As I gazed upon the snowy scene and swallowed fruity sweetness, I recalled the many mangoes I’ve eaten from the trees in Ghana, Costa Rica and Haiti. And the sweet eggfruit I watched grow on the tree beside my cabin in Hawaii, all the while thinking it was a mango. The sweetness in my mouth brought back the sweetness of those adventures. Did I fully enjoy those times? I asked myself. And the answer in my heart was and is yes.
As I sit here, numb feet trying to feel the floor, typing with two fingers until I started to type this sentence and I slowed down to practice using more of my fingers type. And as I type more slowly, my mind has the space to wonder into the thought of yet another thing I could do daily to help my recovery process along. Wouldn’t it be great to do typing exercises to help rehabilitate my fingers and hands? Another great idea for faster more complete healing….if only I had the time, the energy, the focus….to do it all, to be everything I have ever dreamed of and do all the healing practices that will make it all more possible…if only…

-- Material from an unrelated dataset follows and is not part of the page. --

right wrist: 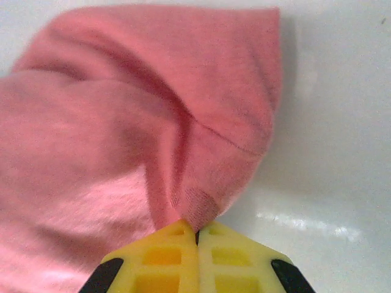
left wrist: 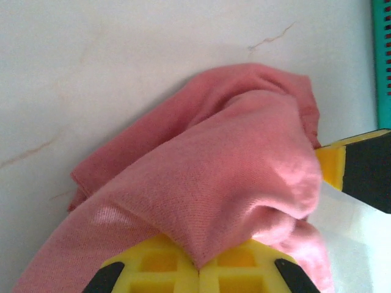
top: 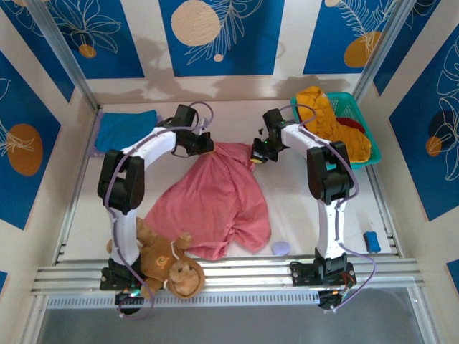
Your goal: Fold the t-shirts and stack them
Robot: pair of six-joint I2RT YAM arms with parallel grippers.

As I sit here typing, remembering my past adventures, I feel both proud and grateful for how fully I experienced the off the beaten path travels I have taken in this lifetime. I love that trees and their fruit have played such a central role in my experience of being fully present for and in those adventures. It is fascinating to realize that I took very few, if any, of my days living abroad for granted. Time spent on foreign soil, before and after my fall down the stairs were the richest days of my life. Why? What can I bring of those days to my experience of life today, here in Pittsburgh?
Focus. Memoir writing.
My love affair with fruit fresh from trees started in Ghana. When I arrived in January 2004 mangoes were in high season and I gleefully ate many everyday. I was enamored by the colorfully dressed Fante or Ewe women with huge smiles by the roadside stocked with massive mango piles stacked on rickety wooden tables. I would walk to them in the morning, trying out my Fante to say, “Good Morning! A mango is how much?” They didn’t sell just one, they had too many. So I would buy too many for too little, eat as many as I could, and give the rest away. Every day. I had never eaten so much delicious fresh fruit.
As January turned to February, the piles of mangoes started getting smaller and the prices started going up. I would barter with the women to get closer to the original prices, but they explained the mangoes were nearly ‘finished’s so they now cost more. Simple supply and demand pricing. Not too much later, there were no more mangoes. I was devastated.
It was the first time I understood what eating in season meant. We were in a small town on the coast of Ghana. Far from the bustling capital of Accra, there was no grocery store in Elmina, getting shipments of mangos from other places. We had been eating the mangoes from the trees in the area, and in time we finished them.
When I expressed my sadness about no more mangoes, I was told not to worry because mango trees give fruit every 6 months. That meant I had a good chance of seeing another mango season before my year there was complete. I accepted the lesson, and looked forward to the fall when I would again feast on mangoes. That summer I started thinking about the book title for that grand Ghanaian adventure, “Waiting for the Mangoes to Ripen”.
I left Ghana in December of 2004 and somehow I didn’t get to see another mango season in full bloom. And I have yet to write that book. I know I will write that book one day, just like I know I will write the book of Falling Down. Waking Up. It will happen in its own sweet time, just like mangoes grow in their season on their own time.
More drafted mango storytelling:
Eight years later I moved to Haiti to teach yoga. Again I arrived in a new country to a mango season just beginning. The mango trees in Haiti are prolific. They have so many different varieties coming in all shapes, sizes, textures and flavors. But this time I wasn’t in a small town, I was in the capitol of Port Au Prince. There were three full service grocery stores in addition to massive markets and somehow there always seemed to be mangoes. I learned that shipments of mangoes come in from the Dominican Republic where they are cultivated year round.